Task prompt → Begin at the line holding "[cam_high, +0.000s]" and set down exactly each line through the last one below, omitting pictures. Include nothing else.

Records excerpted from a collection →
+++

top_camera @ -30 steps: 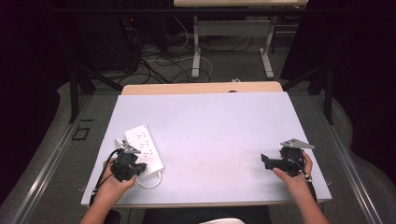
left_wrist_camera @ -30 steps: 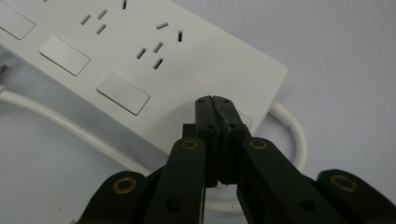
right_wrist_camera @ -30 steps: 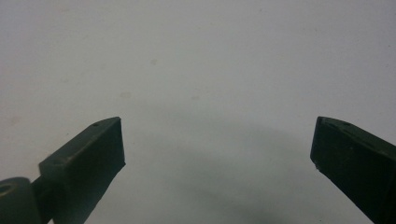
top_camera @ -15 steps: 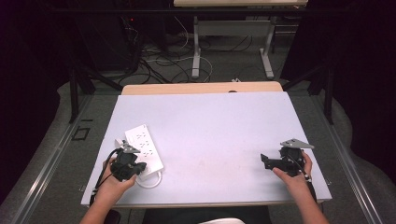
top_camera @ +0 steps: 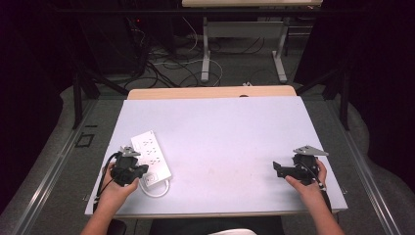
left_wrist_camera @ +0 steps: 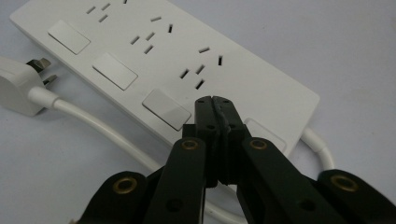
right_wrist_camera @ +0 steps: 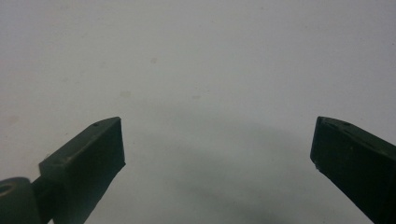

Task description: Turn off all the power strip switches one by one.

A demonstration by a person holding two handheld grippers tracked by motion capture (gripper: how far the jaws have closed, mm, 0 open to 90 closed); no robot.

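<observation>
A white power strip (top_camera: 151, 152) lies on the table at the near left, with its sockets and rocker switches (left_wrist_camera: 114, 71) facing up. Its white cable (left_wrist_camera: 100, 125) loops along the near side to a plug (left_wrist_camera: 18, 88) lying flat. My left gripper (left_wrist_camera: 215, 103) is shut with nothing between its jaws, and its tips hang over the strip's end, between two switches. I cannot tell whether the tips touch the strip. From above, the left gripper (top_camera: 142, 170) sits at the strip's near end. My right gripper (right_wrist_camera: 217, 144) is open over bare table, at the near right (top_camera: 277, 169).
The pale table (top_camera: 225, 137) has a wooden strip (top_camera: 210, 92) along its far edge. Beyond it stand desk legs (top_camera: 205, 49) and floor cables (top_camera: 161, 68). Dark curtains close in both sides.
</observation>
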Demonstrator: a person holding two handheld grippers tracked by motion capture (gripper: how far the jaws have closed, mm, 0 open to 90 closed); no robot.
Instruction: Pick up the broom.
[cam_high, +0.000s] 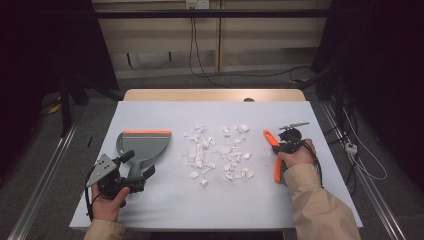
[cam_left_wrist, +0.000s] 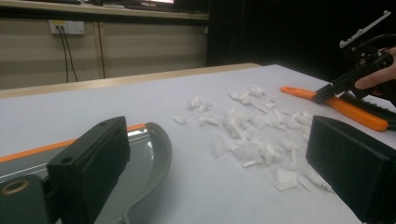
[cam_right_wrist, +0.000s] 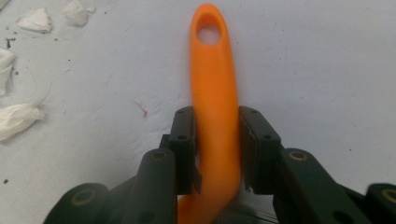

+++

Reply →
[cam_high, +0.000s] 
[cam_left_wrist, +0.000s] 
[cam_right_wrist, +0.000s] 

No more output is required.